Input data —
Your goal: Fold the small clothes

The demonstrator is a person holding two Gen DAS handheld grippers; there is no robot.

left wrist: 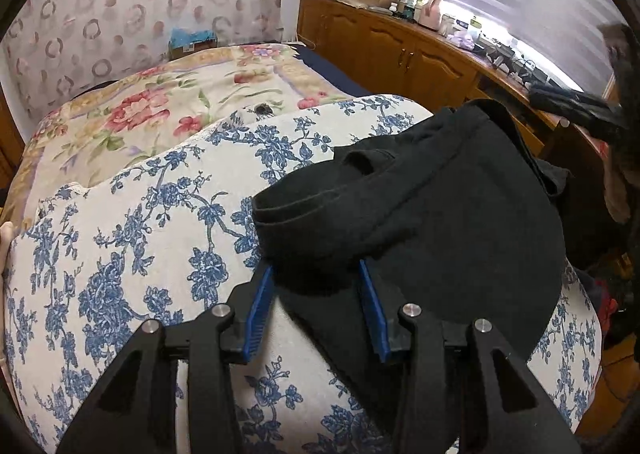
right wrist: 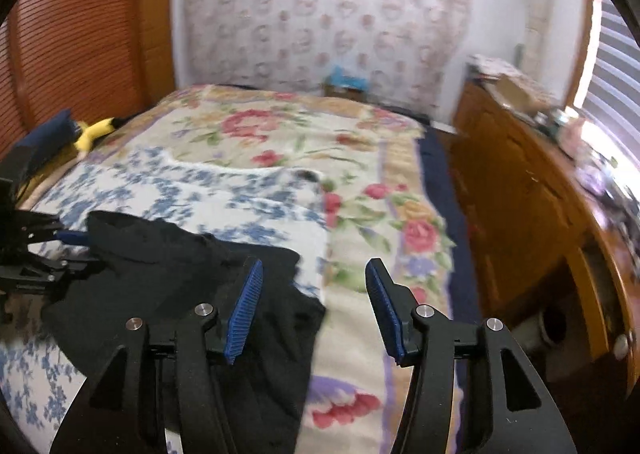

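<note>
A black garment (left wrist: pixel 420 214) lies bunched and partly folded on a white cloth with blue flowers (left wrist: pixel 140 234) spread over the bed. My left gripper (left wrist: pixel 317 278) stands open at the garment's near left edge. The folded fabric lies between its blue pads without being pinched. In the right wrist view the same garment (right wrist: pixel 160 274) lies at lower left, with the left gripper (right wrist: pixel 86 252) at its far left side. My right gripper (right wrist: pixel 314 278) is open over the garment's right edge. Its left pad (right wrist: pixel 244 306) is above the black fabric and its right pad (right wrist: pixel 384 310) above the bedspread.
A floral bedspread (right wrist: pixel 400 214) covers the bed beyond and to the right of the blue cloth. A wooden cabinet (right wrist: pixel 520 194) cluttered with small items runs along the right side under a window. A yellow object (right wrist: pixel 94 132) lies at the bed's far left.
</note>
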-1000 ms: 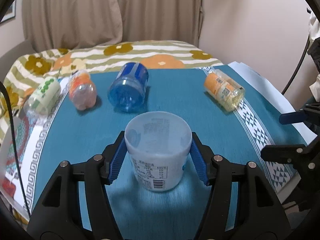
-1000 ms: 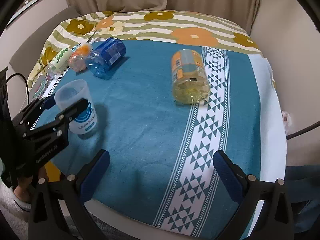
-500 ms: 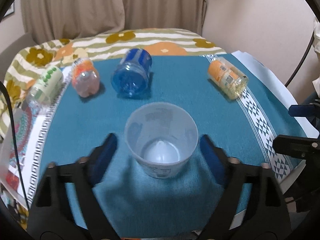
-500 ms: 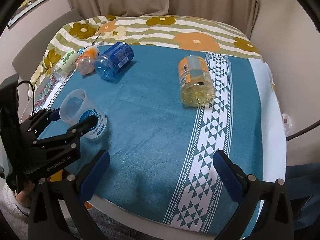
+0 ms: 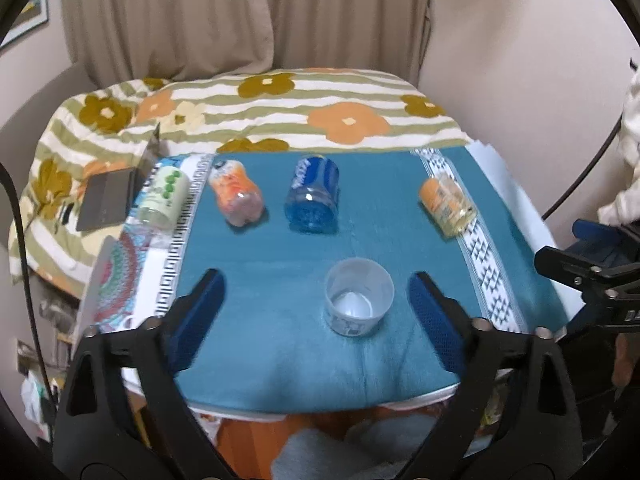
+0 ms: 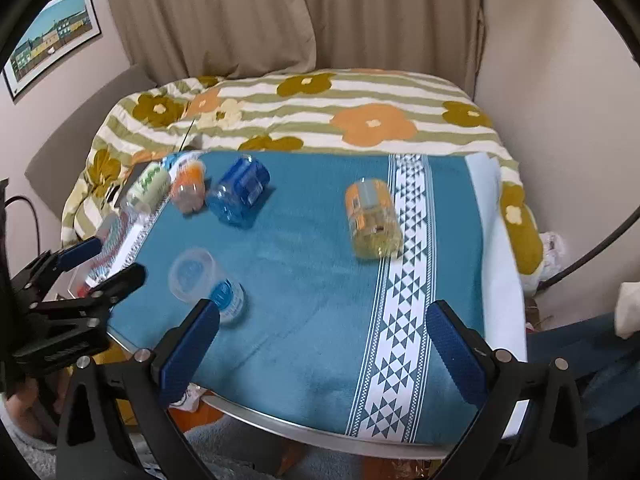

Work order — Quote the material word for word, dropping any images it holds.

Result —
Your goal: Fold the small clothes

The demonstrator is a person holding two Gen DAS handheld grippers; there is no robot.

left wrist: 
right wrist: 

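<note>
A black garment (left wrist: pixel 420 214) lies bunched and partly folded on a white cloth with blue flowers (left wrist: pixel 140 234) spread over the bed. My left gripper (left wrist: pixel 317 278) stands open at the garment's near left edge. The folded fabric lies between its blue pads without being pinched. In the right wrist view the same garment (right wrist: pixel 160 274) lies at lower left, with the left gripper (right wrist: pixel 86 252) at its far left side. My right gripper (right wrist: pixel 314 278) is open over the garment's right edge. Its left pad (right wrist: pixel 244 306) is above the black fabric and its right pad (right wrist: pixel 384 310) above the bedspread.
A floral bedspread (right wrist: pixel 400 214) covers the bed beyond and to the right of the blue cloth. A wooden cabinet (right wrist: pixel 520 194) cluttered with small items runs along the right side under a window. A yellow object (right wrist: pixel 94 132) lies at the bed's far left.
</note>
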-1000 ms: 
-1000 ms: 
-500 ms: 
-500 ms: 
+0 ms: 
+0 ms: 

The output as shown is complete.